* WHAT YOU HAVE TO DO:
Report all lines in the records that hold the string "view".
::: RECORDS FOR PROCESSING :::
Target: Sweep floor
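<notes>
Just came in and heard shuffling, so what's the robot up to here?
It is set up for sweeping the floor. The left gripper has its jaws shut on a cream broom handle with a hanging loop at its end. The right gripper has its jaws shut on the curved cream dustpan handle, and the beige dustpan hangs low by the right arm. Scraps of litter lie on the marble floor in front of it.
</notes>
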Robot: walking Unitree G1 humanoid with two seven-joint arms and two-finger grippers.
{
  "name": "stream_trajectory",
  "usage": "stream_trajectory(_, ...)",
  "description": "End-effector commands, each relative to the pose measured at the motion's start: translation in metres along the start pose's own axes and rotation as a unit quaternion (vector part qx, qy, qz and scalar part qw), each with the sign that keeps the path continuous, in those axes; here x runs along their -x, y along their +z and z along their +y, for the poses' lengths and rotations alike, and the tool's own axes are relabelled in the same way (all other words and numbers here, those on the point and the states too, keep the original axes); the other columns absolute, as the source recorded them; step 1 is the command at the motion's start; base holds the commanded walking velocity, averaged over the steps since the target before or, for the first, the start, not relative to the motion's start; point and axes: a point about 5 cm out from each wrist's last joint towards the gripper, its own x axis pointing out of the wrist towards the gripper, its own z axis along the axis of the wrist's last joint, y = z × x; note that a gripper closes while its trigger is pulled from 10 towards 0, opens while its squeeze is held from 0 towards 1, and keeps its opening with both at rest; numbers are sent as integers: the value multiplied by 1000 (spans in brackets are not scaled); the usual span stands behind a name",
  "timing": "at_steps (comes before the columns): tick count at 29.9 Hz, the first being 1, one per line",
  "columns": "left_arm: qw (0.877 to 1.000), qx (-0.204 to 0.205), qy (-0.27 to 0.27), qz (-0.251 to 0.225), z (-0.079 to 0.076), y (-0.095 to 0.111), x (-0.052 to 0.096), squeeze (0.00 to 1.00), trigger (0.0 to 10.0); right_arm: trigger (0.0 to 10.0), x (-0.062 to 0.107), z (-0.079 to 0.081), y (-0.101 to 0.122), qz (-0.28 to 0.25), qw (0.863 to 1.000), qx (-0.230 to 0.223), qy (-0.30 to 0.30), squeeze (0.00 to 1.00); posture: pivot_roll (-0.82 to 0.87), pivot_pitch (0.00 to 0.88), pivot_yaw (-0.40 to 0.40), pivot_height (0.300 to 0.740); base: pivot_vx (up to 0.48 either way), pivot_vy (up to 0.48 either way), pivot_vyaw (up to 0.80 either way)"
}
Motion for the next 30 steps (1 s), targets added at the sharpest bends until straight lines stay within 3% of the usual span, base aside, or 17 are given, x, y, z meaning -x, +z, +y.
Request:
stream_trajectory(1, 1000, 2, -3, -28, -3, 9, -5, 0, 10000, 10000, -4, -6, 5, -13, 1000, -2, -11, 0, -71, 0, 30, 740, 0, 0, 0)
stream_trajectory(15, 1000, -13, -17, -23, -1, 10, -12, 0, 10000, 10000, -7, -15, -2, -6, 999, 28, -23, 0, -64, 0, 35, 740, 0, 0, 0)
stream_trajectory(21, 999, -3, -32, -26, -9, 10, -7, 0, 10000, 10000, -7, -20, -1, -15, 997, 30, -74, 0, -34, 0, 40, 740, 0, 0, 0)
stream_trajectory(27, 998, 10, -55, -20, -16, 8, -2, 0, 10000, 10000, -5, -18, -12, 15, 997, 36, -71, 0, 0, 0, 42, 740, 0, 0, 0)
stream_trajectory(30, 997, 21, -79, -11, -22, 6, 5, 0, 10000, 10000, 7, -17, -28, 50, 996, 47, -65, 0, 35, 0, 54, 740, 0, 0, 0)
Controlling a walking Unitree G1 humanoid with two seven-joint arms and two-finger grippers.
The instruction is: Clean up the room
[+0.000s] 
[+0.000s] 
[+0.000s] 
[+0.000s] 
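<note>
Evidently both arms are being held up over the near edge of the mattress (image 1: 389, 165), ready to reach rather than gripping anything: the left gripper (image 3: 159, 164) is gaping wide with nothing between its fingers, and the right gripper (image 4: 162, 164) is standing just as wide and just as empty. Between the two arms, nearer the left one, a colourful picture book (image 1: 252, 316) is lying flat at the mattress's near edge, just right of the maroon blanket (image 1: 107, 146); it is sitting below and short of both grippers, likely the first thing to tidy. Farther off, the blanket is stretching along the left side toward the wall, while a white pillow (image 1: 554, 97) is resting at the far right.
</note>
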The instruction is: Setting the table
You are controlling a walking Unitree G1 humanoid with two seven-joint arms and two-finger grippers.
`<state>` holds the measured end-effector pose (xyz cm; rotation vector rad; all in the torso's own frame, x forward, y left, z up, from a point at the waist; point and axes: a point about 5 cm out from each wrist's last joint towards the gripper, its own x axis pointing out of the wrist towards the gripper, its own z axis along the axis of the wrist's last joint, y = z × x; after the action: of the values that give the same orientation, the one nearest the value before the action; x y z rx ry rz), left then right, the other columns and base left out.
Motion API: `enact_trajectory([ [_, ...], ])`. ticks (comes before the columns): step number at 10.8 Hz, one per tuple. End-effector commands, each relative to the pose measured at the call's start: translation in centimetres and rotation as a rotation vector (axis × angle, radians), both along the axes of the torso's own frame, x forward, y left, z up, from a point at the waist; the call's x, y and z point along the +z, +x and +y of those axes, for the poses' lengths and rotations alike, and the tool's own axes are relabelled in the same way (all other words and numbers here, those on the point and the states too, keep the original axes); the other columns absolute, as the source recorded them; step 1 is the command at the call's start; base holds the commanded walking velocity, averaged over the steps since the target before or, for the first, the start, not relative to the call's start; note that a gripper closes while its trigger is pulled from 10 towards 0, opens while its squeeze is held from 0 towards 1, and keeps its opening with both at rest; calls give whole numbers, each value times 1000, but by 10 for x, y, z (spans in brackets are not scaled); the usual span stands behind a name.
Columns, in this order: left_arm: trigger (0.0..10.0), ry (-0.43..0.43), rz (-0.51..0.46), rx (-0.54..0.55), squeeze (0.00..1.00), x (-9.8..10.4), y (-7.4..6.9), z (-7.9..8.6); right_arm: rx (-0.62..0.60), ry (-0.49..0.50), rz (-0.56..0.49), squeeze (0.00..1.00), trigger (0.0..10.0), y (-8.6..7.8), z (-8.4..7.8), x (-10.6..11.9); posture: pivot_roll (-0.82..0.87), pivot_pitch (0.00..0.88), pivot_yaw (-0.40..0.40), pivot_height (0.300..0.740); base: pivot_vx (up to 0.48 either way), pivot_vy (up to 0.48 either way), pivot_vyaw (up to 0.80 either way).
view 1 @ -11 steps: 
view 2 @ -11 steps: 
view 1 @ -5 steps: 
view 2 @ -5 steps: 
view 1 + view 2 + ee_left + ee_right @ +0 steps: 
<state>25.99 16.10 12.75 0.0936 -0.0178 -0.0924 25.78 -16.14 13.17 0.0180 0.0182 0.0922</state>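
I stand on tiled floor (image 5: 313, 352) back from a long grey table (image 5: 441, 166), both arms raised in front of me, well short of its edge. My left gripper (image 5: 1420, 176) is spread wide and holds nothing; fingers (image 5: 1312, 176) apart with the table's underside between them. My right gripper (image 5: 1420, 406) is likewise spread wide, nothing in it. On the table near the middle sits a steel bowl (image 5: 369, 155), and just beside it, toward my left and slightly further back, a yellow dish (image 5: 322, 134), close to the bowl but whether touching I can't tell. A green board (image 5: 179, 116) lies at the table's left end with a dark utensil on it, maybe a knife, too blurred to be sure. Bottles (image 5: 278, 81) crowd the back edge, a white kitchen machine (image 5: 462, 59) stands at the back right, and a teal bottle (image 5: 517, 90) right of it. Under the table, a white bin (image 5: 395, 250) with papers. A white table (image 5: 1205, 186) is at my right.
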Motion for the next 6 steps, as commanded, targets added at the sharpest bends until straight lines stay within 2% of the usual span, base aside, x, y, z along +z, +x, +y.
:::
* COMPLETED EXERCISE:
view 1 @ -11 steps: 
view 2 @ -11 steps: 
view 1 @ -5 steps: 
view 2 @ -5 steps: 
view 1 + view 2 + ee_left + ee_right @ +0 steps: 

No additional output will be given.